Narrator Raheen has grown up partially insulated from ethnic hatred in her native Karachi by her family’s comparative affluence and as the soulmate of Karim, her best friend since they were infants. In an echo of their country’s experience of Partition (from India in 1947), Raheen’s and Karim’s parents had made a “fiancée swap” in 1971 (the year of Bangladesh’s creation). Thus are division and uncertainty built into the intimacy between Raheen and “Karimazov,” as she playfully calls him, exercising the verbal wit (including desperately clever neologisms and anagrams) that typifies their not-quite-romantic friendship. In 1995, with Karachi again under siege, Karim’s parents remove him to safety in London. Years pass, he and Raheen connect only through correspondence. His desire to establish control over the shifting world in which he does, and doesn’t live increases his obsession with the certainties of “mapping” (i.e., “kartography”).
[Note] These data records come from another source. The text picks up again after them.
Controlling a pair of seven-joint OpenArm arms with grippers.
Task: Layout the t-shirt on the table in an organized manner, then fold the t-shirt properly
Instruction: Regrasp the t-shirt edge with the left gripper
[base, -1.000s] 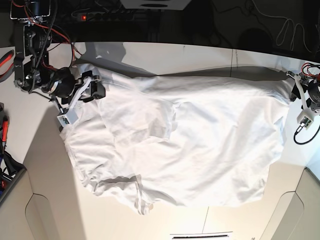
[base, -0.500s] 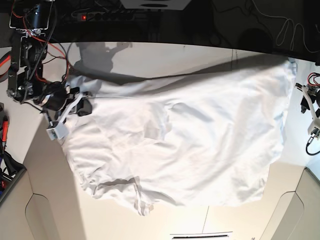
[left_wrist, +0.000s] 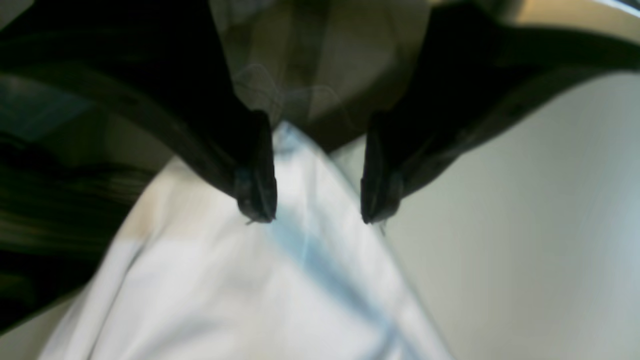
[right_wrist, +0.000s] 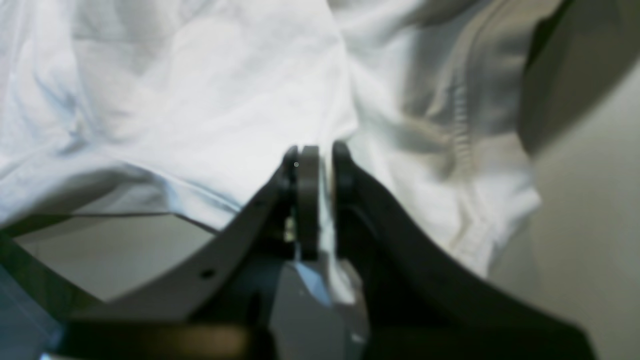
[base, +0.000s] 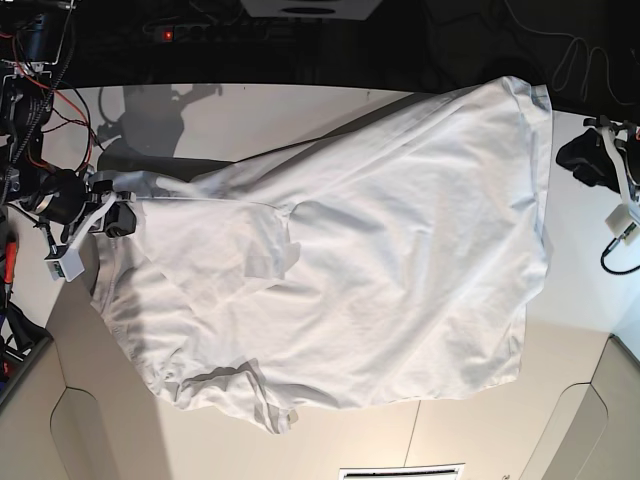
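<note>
White tabletop is filling the base view, with a dark, cable-strewn background lying beyond the far edge of the table (base: 330, 105). Spreading across most of that surface is the t-shirt (base: 400, 270), plain white and rumpled, with grey folds and a doubled-over patch near its middle. The right gripper (right_wrist: 317, 155) is working at the shirt's edge on the base view's left side, its fingers pinched nearly together on a thin fold of cloth close to a stitched hem. The left gripper (left_wrist: 317, 200) is hovering off the opposite side of the shirt, fingers spread wide with nothing between them; a blurred corner of fabric is lying just beneath. The cloth is looking light, soft and limp, so it is likely going to sag, drag and bunch rather than hold any shape when pulled. Hems, corners and shoulder seams are seeming the safest holds, since the doubled stitching there is less apt to slip out.
</note>
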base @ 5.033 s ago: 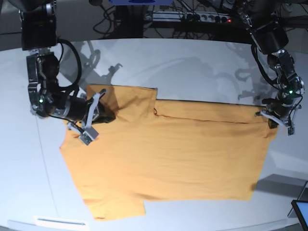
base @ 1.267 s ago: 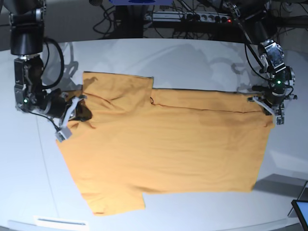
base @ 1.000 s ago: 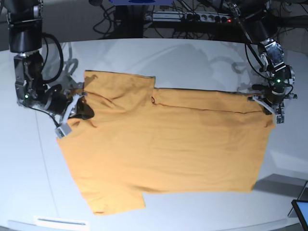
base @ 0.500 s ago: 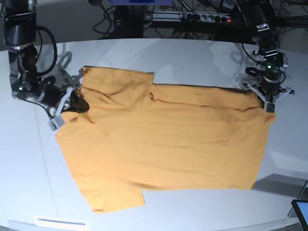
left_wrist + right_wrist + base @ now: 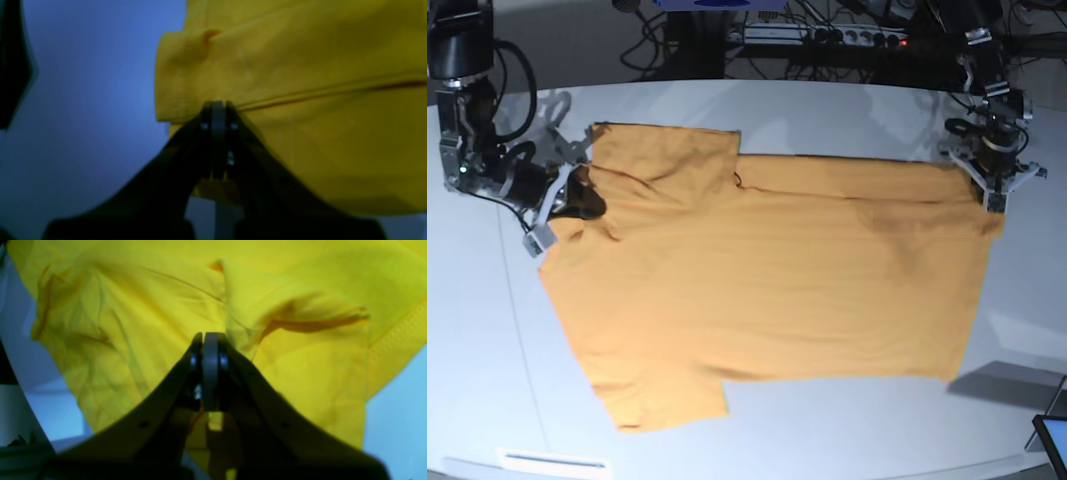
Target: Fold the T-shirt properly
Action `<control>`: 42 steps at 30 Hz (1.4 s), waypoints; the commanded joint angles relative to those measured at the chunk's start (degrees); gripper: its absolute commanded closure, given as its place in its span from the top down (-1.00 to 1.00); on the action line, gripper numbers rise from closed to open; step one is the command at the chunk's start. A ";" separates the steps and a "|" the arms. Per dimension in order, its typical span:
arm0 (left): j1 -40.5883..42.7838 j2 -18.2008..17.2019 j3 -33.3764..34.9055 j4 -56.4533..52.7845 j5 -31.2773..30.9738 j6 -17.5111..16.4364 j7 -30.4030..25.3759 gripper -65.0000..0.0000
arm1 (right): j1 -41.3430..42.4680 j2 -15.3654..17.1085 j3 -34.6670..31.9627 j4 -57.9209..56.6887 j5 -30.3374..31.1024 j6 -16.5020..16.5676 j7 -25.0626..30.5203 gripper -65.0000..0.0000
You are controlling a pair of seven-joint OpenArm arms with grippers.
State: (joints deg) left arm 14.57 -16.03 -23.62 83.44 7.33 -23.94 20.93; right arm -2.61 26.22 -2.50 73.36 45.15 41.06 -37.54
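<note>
The orange-yellow T-shirt (image 5: 767, 270) lies spread flat on the white table (image 5: 827, 115), a sleeve stub at the near left and a small dark looped mark (image 5: 737, 181) by its far edge. At the shirt's far right corner, my left gripper (image 5: 990, 196) is shut on the hem. The left wrist view shows its jaws (image 5: 218, 106) pressed together on the folded cloth edge (image 5: 300, 100). My right gripper (image 5: 551, 212) is shut on bunched cloth at the shirt's far left. In the right wrist view the T-shirt (image 5: 133, 323) wrinkles around that gripper (image 5: 206, 337).
A power strip with cables (image 5: 827, 38) runs along behind the table's far edge. A screen corner (image 5: 1053, 440) shows at the bottom right. A white label strip (image 5: 552, 461) lies near the front left edge.
Both grippers, still shut on the cloth, have moved toward the table's far side. The shirt's far edge and whole body have slid back with them and drawn flatter.
</note>
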 commanded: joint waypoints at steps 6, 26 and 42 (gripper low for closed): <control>3.23 -0.19 -0.25 4.43 1.33 -0.80 3.64 -1.00 | -1.56 1.78 0.09 -0.18 -4.22 -1.06 -4.79 -0.99; 0.42 -0.36 0.10 4.08 1.77 -0.80 3.64 -1.00 | -8.33 3.01 8.44 -0.18 -4.13 -1.06 -3.12 -0.99; -0.63 -2.30 1.95 4.52 1.77 -0.80 3.73 -1.00 | -10.09 2.93 8.52 2.81 -4.13 -1.06 -3.21 -0.99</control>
State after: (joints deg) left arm 14.15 -17.47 -21.12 87.00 9.04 -25.43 25.32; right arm -11.81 27.97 6.04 76.31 45.95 41.78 -35.46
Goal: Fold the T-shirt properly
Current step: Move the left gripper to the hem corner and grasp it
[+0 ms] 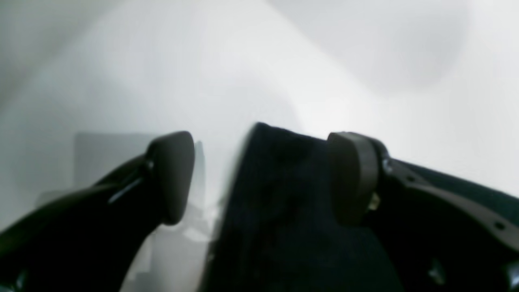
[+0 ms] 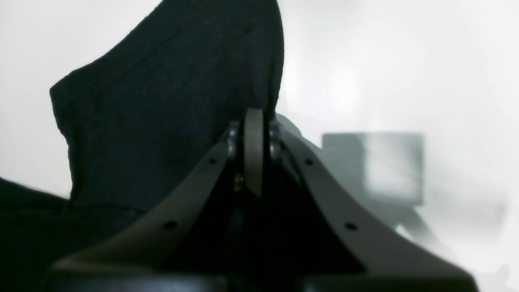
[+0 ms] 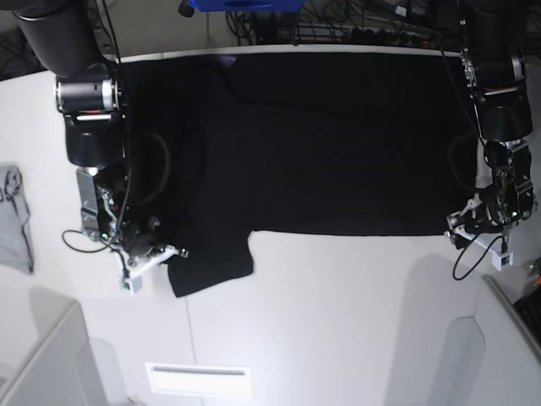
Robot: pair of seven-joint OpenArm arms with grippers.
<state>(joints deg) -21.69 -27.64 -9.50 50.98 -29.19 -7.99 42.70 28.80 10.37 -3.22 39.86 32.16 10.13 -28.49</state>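
Black T-shirt (image 3: 321, 144) spread flat across far half of white surface (image 3: 338, 321). Right claw (image 2: 254, 134) pressed together, pinching sleeve edge. Left claw (image 1: 259, 174) spread, shirt hem between pads, not clamped.

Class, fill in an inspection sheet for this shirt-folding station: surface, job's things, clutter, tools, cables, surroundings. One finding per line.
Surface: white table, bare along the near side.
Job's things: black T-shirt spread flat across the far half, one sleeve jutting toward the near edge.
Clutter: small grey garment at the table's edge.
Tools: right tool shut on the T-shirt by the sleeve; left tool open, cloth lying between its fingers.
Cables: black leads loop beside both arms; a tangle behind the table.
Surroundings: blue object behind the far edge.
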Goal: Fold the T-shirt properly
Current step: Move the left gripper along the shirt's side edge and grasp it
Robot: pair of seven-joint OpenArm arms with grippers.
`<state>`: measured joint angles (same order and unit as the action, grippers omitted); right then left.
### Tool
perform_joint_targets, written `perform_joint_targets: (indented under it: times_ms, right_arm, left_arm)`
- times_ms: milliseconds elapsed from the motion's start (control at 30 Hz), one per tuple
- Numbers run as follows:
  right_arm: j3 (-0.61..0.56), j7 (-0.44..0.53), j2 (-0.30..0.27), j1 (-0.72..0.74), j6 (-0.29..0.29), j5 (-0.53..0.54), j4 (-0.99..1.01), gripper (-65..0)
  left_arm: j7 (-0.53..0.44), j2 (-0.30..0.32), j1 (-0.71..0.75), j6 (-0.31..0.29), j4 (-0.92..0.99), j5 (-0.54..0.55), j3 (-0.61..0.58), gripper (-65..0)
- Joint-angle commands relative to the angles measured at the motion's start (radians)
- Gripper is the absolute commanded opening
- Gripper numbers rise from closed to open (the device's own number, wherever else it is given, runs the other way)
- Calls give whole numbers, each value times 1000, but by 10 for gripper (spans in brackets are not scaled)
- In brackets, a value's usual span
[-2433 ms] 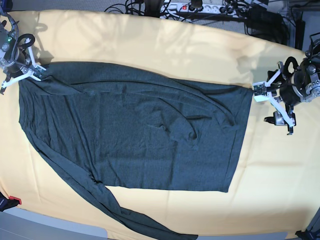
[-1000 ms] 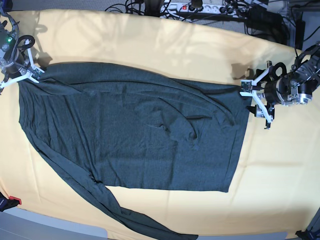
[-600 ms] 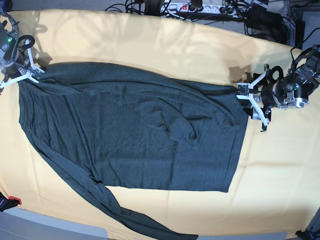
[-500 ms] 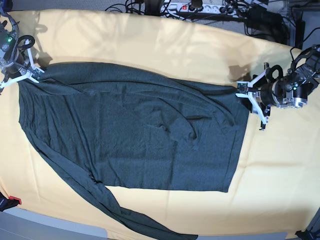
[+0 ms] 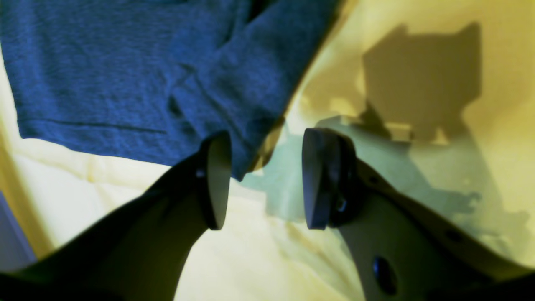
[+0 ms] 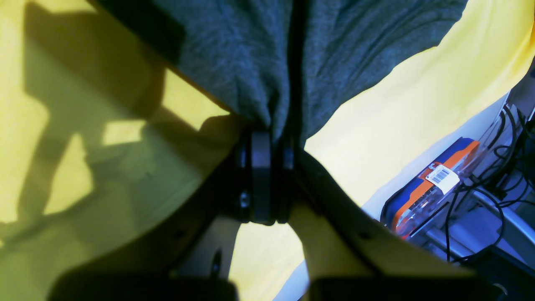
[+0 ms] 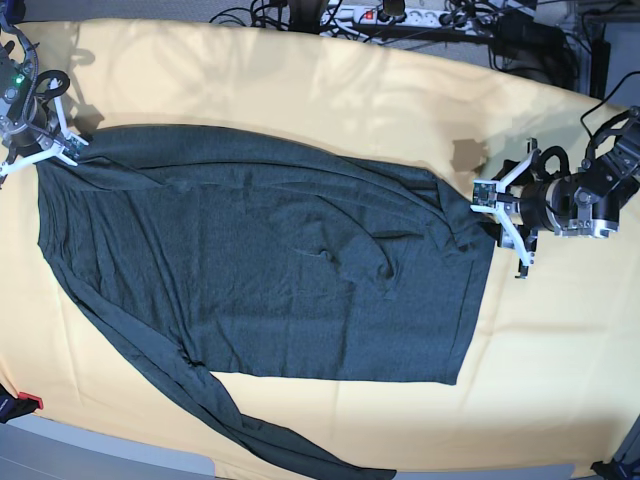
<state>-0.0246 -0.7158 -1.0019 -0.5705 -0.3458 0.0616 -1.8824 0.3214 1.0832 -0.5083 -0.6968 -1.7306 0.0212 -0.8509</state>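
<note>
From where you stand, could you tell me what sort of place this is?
Probably a robotics lab bench. A yellow cloth covers the table, a power strip and tangled cables run along its far edge, and two robot arms work a T-shirt laid out flat.

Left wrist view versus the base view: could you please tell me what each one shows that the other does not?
Only the left wrist view shows the left tool up close, jaws apart, one finger against the T-shirt corner, the hem stitching plain. Only the base view shows the whole T-shirt spread out, a long sleeve trailing off the near edge, the right tool at the far corner, and cables behind. Both show the yellow cloth.
</note>
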Motion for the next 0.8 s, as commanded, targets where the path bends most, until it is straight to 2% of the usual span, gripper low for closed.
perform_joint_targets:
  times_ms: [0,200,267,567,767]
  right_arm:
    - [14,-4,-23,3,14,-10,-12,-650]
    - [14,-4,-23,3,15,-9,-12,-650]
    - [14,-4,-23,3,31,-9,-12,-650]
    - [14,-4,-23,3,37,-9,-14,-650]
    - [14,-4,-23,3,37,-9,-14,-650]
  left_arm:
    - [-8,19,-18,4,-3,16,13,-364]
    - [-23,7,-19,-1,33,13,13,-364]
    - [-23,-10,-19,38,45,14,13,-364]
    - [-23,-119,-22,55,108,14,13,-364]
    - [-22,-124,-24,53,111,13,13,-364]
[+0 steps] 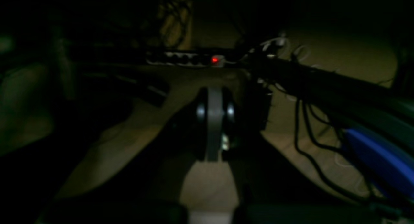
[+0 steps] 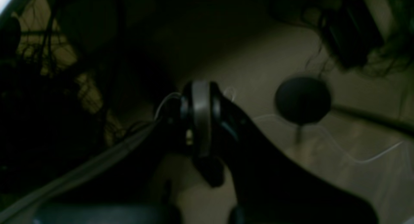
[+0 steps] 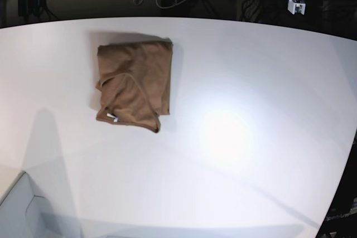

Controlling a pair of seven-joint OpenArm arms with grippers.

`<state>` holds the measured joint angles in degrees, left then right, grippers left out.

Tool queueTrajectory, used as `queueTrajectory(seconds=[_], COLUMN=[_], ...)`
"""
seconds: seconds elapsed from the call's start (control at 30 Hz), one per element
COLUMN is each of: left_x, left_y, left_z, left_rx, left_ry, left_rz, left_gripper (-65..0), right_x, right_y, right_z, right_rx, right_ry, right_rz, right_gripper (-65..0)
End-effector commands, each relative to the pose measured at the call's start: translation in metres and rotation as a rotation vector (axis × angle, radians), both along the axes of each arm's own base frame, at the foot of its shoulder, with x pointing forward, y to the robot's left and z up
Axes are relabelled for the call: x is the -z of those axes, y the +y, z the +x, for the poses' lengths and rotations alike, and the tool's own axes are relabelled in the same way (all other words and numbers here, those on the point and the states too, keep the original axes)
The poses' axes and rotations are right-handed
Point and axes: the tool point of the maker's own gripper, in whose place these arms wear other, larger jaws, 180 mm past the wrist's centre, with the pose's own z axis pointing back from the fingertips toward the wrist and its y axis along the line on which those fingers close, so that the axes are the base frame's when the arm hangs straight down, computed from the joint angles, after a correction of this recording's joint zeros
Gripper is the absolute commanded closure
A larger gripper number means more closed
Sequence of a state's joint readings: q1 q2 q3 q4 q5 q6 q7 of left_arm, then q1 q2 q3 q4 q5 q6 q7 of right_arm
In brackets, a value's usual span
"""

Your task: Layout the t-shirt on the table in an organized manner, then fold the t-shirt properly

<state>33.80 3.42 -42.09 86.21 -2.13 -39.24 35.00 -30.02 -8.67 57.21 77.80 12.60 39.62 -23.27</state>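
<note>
Closest to each wrist camera, my left gripper and right gripper are both clenched on nothing, hanging over a dim floor strewn with cables beside a power strip. On the bench, the shirt lies folded into a compact block toward its far left part, white tag showing at the near edge.

A broad white counter with a curved far edge carries one folded tan-brown t-shirt, its small white tag showing at the near hem.
</note>
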Motion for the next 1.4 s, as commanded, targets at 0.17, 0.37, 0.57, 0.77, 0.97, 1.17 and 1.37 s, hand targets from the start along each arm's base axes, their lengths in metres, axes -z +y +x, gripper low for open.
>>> queueTrajectory(seconds=[0.17, 0.37, 0.57, 0.77, 0.97, 1.17, 1.37], left_x=[0.051, 0.098, 0.130, 0.150, 0.155, 0.157, 0.158], left_y=[-0.047, -0.064, -0.056, -0.041, -0.020, -0.034, -0.056], left_z=[-0.026, -0.024, -0.010, -0.011, 0.004, 0.003, -0.001], left_rx=[0.029, -0.047, -0.146, -0.014, 0.133, 0.124, 0.110], left_ry=[-0.014, 0.046, 0.061, 0.084, 0.100, 0.102, 0.106], left_rz=[-0.194, -0.301, -0.295, -0.038, 0.229, 0.208, 0.080], left_gripper=[0.0, 0.0, 0.0, 0.0, 0.0, 0.0, 0.0], right_x=[0.028, 0.056, 0.097, 0.134, 0.132, 0.126, 0.129], right_y=[0.019, 0.051, 0.087, 0.077, 0.035, 0.031, 0.042], right_z=[-0.029, -0.030, -0.033, -0.063, -0.068, -0.060, -0.050], right_rx=[0.060, 0.101, 0.162, 0.168, -0.205, -0.369, -0.369], right_ry=[0.053, -0.003, -0.025, 0.120, 0.334, 0.393, 0.373], right_rz=[0.104, 0.171, 0.226, 0.025, -0.397, -0.560, -0.548], right_gripper=[0.0, 0.0, 0.0, 0.0, 0.0, 0.0, 0.0])
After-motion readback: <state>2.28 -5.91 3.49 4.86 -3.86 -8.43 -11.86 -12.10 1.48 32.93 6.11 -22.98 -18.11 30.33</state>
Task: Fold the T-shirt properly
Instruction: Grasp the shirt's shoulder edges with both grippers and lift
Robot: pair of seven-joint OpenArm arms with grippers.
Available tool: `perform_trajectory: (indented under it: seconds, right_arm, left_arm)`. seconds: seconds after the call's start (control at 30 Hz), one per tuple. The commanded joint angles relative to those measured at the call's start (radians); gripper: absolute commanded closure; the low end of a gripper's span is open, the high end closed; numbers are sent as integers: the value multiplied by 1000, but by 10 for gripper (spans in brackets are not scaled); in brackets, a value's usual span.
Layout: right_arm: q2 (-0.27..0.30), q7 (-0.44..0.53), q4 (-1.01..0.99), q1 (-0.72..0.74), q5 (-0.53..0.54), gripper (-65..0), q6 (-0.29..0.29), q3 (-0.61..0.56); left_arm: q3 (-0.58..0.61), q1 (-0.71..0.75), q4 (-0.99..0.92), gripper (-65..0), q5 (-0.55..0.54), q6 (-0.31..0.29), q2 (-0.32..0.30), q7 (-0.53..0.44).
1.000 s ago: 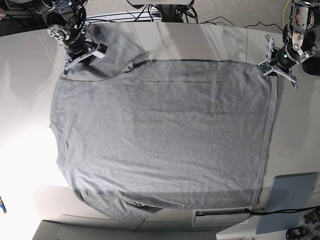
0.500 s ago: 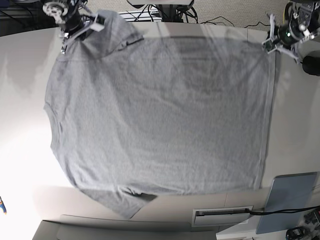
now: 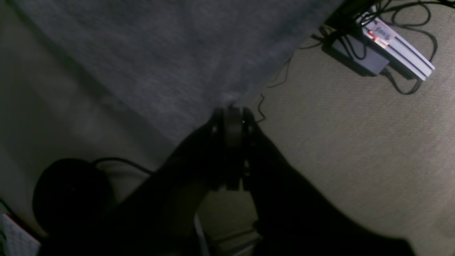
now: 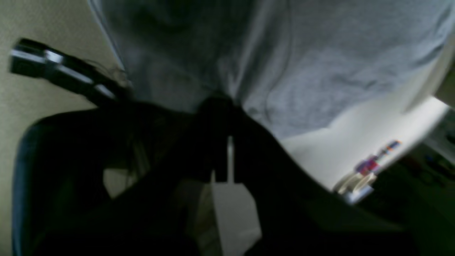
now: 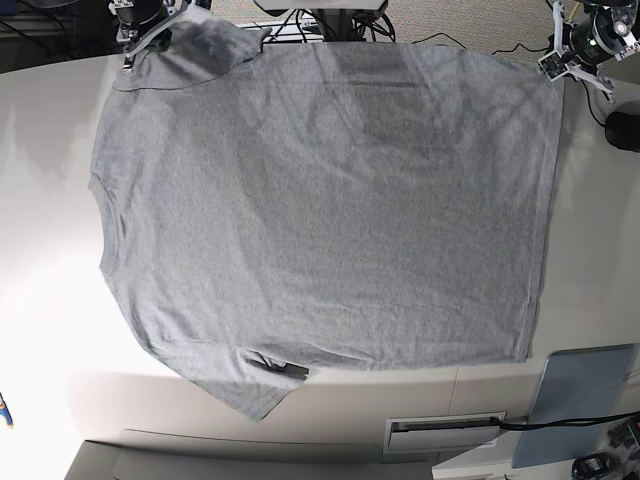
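Left wrist view: your left tool (image 3: pixel 233 110) sits just below centre, its jaws pinched together on a corner of the T-shirt (image 3: pixel 170 60). The grey cloth fans away from the pinch toward 11 o'clock, stretched and off the surface near the grip. At 2 o'clock, carpet, with a power strip (image 3: pixel 394 46) and loose cables lying on it.

Right wrist view: the picture is blurred, but your right tool (image 4: pixel 220 103) is closed on a bunched fold of the T-shirt, which hangs from the pinch and spreads toward 12 and 2 o'clock. The pale desk (image 4: pixel 337 149) shows at 4 o'clock, with small coloured items near its edge that you cannot identify.

Base view: the T-shirt (image 5: pixel 330 210) lies spread across most of the desk (image 5: pixel 50 300), sleeves and neck end toward 9 o'clock, hem toward 3 o'clock. Your right tool (image 5: pixel 140 25) grips the sleeve region at 11 o'clock; your left tool (image 5: pixel 560 55) grips the hem corner at 1 o'clock. The far edge is lifted between them, and the near sleeve at 7 o'clock is partly tucked under itself. No lettering shows on the upper side. A grey pad (image 5: pixel 580 400) lies at 4 o'clock.

By my reading you are at the start: the shirt is spread out and held, but no fold is made. Everything that makes it a folded shirt remains.
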Motion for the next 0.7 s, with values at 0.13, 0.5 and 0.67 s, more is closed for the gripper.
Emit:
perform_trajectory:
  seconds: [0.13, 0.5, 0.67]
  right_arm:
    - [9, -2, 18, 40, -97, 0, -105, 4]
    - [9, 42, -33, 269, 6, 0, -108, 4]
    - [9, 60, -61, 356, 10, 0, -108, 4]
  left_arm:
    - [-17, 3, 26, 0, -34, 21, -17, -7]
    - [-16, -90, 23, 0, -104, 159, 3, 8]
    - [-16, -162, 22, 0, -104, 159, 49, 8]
And Raheen inquires of herself and others “why his mother broke off her engagement with my father”—gradually learning of the betrayals, lies, and secrets that simultaneously ensured their parents’ survival and illuminated their self-destructive weaknesses. In its artful uncovering of how people hide from themselves and one another, Shamsie’s tale partially echoes Arundhati Roy’s The God of Small Things. But Kartography is oddly uninvolving, thanks to its narrative and thematic redundancy. Too many scenes and passages are too similar, and characters—several of whom (including, alas, Karim) remain undeveloped and indistinct—fail to fully engage our sympathies.
Shamsie’s stylish, energetic prose holds real promise for future books. Kartography, though, is a near-miss.